Барон Багге | страница 13
— Ах, — ответил я удивленно, — да ведь я сам должен был бы попросить извинения. Но прежде всего я тебя поздравляю с твоим исключительным успехом!
— За это, — сказал он, — только тебя я и должен благодарить.
А затем, после того как Землер меня еще мгновение более или менее без выражения рассматривал, он отвернулся и встал во главе эскадрона, — и эскадрон с большим шумом, словно лошади шли не по снегу, а по ворохам сухих листьев, двинулся дальше.
Сразу за деревней мы повернули на северо-восток и теперь снова продвигались вперед с особой осторожностью. Слева от нас потянулись склоны с виноградниками, местами дорога шла по самим склонам. Справа, на равнине тянулась железнодорожная насыпь. Это еще был перегон на Надь-Михали. Снежная буря постепенно совсем прекратилась. Уже в местечке мы ее не чувствовали так сильно, а сейчас падали только отдельные хлопья снега. Кроме того, похолодало, и покров облачности несколько приподнялся. Но солнце не появлялось. Вдали опять показались склоны Карпат.

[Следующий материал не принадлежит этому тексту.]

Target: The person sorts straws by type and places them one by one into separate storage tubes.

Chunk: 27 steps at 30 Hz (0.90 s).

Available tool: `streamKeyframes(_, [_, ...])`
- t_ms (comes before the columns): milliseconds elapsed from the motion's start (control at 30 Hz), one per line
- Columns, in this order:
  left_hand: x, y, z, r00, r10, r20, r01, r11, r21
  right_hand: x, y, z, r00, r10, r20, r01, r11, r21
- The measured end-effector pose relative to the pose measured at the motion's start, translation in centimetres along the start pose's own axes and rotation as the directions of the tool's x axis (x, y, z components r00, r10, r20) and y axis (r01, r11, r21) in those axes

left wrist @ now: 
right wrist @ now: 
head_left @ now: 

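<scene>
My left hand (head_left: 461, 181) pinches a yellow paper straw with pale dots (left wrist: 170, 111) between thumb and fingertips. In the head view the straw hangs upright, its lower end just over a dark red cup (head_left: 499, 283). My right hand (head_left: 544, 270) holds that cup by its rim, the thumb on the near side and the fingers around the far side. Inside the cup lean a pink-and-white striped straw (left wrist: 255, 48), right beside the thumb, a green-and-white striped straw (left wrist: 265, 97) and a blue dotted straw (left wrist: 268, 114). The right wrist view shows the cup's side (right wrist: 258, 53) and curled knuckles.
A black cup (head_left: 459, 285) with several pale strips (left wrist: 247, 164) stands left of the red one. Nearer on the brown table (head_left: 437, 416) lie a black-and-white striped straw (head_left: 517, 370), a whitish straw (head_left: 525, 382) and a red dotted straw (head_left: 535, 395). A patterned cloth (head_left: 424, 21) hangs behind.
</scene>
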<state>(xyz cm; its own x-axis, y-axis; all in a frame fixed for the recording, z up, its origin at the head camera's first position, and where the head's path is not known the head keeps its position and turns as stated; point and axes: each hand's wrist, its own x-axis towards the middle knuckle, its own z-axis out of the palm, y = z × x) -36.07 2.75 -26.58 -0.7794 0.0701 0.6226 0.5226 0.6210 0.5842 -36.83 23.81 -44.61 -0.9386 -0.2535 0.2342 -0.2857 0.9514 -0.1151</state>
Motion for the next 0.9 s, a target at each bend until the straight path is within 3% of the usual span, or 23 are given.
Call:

Я предполагал, что после такого удачного боя настроение у отряда станет радостным, однако люди вели себя отнюдь не так. Они пребывали в спокойно-равнодушном молчании. Я передал извинение Землера Гамильтону и Мальтицу. Однако, как мне показалось, это не произвело на них особого впечатления. После этого я завел разговор про удачу, которая сопутствовала нам в стычке, и которую я назвал совершенно невероятной; но странным образом оба вдруг сказали, и даже почти раздраженно и нетерпеливо, что она совсем не была такой уж неожиданной, так как они, по крайней мере, давно предполагали, что все должно кончиться так или подобным образом, как это и произошло на самом деле. Этого, ответил я удивленно, невозможно было предположить. Однако они подтвердили, что не предполагали ничего другого и ожидали именно этого; и когда я их спросил, не кажется ли им странной хотя бы перемена в поведении Землера, они ответили, что находят это вовсе не странным, а само собой разумеющимся. После этого я, покачав головой, прервал этот разговор, так как оба, кажется, не считали его достойным внимания. Кроме того, Мальтиц имел наглость сделать мне совершенно невнятное замечание. Он пробурчал: мне, мол, можно не все говорить. "Что это значит?" — воскликнул я. Однако он не ответил. Я признался самому себе, что так плохо настроенных победителей еще никогда не видел, и прежде всего напускное умничанье Мальтица и то, что он все, как попугай, повторял за Гамильтоном, — всё это привело меня в раздражение.